(Extracted records)
▬▬▬▬▬▬

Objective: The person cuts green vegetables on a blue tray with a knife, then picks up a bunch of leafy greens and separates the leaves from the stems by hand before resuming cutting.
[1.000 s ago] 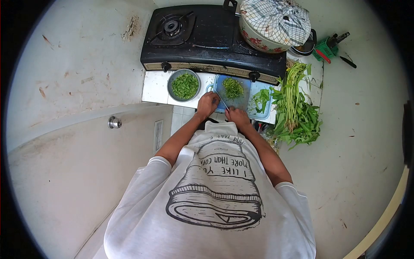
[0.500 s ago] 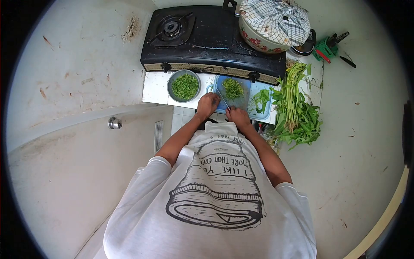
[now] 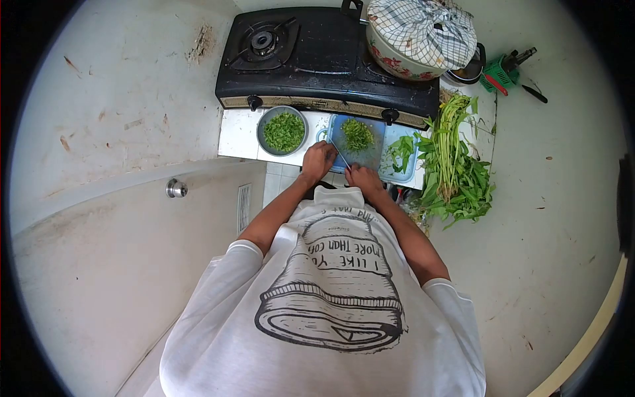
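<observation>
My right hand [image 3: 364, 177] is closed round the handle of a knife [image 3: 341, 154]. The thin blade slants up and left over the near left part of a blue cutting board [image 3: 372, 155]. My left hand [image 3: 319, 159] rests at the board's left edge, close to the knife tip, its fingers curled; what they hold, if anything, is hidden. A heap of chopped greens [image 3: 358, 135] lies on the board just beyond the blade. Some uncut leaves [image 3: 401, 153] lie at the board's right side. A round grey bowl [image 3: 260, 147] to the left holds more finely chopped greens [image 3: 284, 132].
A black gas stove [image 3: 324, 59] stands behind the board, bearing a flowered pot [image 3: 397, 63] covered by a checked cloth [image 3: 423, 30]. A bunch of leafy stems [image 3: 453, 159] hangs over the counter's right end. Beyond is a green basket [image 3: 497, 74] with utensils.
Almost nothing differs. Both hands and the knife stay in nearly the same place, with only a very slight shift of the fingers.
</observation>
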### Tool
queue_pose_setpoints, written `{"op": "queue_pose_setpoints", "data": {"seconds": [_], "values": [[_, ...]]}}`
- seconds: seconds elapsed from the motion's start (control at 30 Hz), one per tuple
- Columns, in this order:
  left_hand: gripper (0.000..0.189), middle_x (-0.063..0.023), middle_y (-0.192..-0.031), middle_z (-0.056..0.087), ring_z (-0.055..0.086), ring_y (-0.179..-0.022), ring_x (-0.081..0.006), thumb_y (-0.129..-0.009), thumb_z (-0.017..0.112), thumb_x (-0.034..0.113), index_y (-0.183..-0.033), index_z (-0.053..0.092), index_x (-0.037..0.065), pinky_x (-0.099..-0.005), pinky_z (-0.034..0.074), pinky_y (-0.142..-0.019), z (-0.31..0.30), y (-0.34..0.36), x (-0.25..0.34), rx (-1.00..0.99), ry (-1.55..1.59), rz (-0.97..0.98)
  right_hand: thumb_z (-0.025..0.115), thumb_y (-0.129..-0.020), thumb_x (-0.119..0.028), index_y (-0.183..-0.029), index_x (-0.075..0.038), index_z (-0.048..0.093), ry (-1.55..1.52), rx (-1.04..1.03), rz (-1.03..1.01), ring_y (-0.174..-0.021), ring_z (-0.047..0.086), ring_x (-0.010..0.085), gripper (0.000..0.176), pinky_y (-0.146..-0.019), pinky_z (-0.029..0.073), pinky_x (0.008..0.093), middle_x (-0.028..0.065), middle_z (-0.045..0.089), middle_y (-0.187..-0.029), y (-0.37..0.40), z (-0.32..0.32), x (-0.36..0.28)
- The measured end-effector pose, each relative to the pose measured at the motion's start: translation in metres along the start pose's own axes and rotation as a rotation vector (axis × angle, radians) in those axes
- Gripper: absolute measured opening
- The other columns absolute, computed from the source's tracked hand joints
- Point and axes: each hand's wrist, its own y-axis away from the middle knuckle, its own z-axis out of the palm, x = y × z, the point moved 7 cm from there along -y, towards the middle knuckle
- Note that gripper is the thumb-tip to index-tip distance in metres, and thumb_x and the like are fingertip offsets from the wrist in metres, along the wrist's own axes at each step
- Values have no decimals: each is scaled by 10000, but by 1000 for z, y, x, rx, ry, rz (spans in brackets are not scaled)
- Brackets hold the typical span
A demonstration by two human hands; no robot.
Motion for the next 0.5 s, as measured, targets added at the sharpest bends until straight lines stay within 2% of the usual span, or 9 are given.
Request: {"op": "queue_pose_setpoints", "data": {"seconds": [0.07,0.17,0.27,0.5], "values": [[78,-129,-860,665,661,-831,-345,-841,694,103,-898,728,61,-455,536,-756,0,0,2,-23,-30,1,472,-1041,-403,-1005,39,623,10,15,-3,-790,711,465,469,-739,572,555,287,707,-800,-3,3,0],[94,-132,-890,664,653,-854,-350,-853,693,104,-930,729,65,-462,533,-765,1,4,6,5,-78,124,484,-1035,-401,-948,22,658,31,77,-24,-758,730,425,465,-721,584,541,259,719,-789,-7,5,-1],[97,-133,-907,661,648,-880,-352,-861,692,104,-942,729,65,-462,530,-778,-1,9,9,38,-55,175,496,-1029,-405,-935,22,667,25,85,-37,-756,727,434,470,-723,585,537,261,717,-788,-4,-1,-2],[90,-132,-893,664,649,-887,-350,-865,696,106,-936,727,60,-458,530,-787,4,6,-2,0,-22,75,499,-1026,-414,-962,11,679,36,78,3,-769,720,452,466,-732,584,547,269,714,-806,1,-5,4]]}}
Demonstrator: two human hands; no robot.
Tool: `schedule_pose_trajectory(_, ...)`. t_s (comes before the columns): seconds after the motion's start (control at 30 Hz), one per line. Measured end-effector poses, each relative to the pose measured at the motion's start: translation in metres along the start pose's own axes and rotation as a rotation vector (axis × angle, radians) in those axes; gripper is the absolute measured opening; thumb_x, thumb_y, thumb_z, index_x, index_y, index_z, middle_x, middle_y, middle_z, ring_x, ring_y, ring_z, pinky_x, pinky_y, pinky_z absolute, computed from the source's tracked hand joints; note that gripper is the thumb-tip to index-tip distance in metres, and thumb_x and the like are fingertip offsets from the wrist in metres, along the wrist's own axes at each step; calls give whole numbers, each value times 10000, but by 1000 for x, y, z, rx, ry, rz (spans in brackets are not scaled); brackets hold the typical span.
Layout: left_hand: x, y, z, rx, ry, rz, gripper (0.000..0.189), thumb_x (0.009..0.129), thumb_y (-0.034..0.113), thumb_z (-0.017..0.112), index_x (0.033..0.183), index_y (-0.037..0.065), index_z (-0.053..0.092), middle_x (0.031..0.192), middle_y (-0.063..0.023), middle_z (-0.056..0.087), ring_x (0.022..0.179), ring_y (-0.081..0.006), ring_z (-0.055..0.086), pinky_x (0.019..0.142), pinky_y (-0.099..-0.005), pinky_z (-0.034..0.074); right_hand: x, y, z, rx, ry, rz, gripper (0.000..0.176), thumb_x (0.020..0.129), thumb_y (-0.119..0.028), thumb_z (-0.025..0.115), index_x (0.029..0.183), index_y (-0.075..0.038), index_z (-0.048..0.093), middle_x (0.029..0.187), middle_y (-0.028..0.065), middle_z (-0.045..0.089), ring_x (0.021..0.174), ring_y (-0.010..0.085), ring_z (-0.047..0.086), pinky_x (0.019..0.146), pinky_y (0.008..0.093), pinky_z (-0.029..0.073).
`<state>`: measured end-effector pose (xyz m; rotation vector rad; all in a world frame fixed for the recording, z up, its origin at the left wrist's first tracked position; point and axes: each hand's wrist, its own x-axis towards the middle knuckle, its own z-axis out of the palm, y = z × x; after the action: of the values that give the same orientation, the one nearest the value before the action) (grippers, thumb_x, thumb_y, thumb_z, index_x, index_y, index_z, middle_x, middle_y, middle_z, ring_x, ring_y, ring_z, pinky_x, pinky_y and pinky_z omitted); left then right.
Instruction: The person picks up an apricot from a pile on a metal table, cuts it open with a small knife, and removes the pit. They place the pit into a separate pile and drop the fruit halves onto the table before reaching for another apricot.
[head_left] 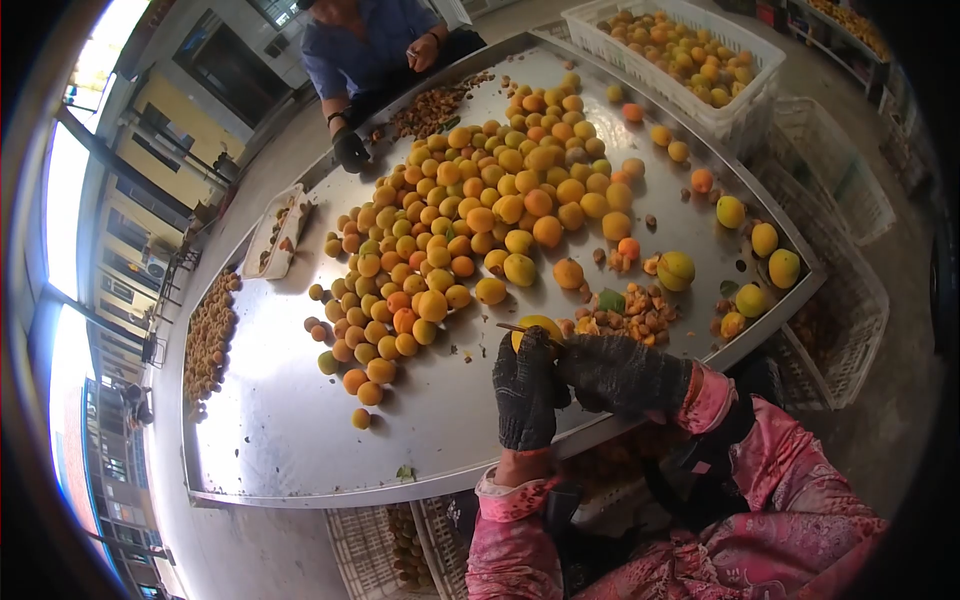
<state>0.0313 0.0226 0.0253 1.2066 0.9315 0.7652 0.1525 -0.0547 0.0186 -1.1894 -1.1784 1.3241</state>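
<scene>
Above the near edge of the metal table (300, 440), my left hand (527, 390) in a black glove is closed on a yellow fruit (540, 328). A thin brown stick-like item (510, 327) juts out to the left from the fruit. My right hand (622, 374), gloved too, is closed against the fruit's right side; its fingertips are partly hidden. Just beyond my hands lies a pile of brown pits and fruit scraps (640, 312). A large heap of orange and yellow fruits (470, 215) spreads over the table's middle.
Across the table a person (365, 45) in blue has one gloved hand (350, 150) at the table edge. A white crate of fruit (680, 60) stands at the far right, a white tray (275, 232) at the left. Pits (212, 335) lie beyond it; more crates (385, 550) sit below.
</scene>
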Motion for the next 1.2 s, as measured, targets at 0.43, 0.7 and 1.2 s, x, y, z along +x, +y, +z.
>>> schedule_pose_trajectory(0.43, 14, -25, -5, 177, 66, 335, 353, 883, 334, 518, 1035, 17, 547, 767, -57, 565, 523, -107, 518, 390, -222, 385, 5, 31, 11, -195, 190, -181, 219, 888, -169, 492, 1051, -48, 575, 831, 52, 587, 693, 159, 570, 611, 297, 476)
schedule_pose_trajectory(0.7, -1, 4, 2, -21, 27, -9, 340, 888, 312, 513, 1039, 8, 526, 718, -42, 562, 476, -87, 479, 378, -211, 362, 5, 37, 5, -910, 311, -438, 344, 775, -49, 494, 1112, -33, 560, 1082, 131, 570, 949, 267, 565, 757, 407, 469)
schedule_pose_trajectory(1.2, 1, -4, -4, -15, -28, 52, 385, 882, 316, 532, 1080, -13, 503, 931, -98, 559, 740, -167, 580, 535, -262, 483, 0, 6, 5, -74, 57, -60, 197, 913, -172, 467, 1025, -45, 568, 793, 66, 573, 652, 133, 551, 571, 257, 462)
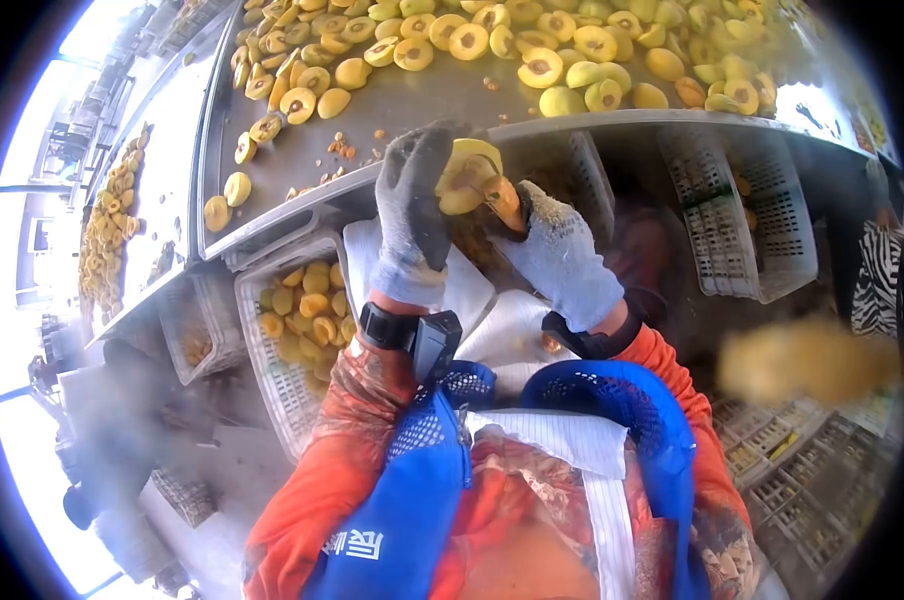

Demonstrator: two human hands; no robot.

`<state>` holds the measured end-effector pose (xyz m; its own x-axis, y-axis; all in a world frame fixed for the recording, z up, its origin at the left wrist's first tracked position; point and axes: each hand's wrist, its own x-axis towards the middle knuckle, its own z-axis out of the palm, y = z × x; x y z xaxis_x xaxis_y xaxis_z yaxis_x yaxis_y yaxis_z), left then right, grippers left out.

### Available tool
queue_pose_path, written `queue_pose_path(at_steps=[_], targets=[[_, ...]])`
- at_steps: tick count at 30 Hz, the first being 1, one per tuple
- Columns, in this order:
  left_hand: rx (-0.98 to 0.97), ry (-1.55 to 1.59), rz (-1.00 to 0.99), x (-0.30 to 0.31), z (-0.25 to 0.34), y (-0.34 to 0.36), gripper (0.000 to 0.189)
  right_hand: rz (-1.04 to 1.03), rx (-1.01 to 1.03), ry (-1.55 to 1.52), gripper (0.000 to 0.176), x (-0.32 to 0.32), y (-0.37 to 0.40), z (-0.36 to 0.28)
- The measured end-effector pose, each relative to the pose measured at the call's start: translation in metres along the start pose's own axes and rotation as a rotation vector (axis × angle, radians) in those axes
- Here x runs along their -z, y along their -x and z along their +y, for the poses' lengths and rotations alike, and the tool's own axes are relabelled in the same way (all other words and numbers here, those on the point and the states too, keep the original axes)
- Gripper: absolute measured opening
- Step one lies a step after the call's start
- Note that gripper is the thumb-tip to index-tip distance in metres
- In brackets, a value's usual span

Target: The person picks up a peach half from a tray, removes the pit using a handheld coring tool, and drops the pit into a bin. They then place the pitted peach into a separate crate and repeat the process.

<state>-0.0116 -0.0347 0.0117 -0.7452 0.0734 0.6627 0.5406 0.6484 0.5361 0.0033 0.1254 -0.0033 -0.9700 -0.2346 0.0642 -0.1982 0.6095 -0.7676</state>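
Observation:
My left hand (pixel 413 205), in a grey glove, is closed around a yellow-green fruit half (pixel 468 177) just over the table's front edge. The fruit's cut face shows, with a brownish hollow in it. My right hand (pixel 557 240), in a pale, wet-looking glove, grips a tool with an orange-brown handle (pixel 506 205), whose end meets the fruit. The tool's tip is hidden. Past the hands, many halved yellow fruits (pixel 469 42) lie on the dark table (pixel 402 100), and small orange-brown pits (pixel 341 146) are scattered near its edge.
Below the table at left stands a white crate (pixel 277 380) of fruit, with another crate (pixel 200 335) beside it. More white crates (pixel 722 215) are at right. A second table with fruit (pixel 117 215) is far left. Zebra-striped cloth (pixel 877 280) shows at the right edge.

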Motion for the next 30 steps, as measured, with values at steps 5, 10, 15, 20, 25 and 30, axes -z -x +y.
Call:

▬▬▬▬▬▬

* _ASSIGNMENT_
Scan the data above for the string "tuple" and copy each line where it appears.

* _YOUR RESPONSE_
- seconds: seconds elapsed from the motion's start (control at 30 Hz), one per tuple
- at_steps: tick count at 30 Hz, the first being 1, one per tuple

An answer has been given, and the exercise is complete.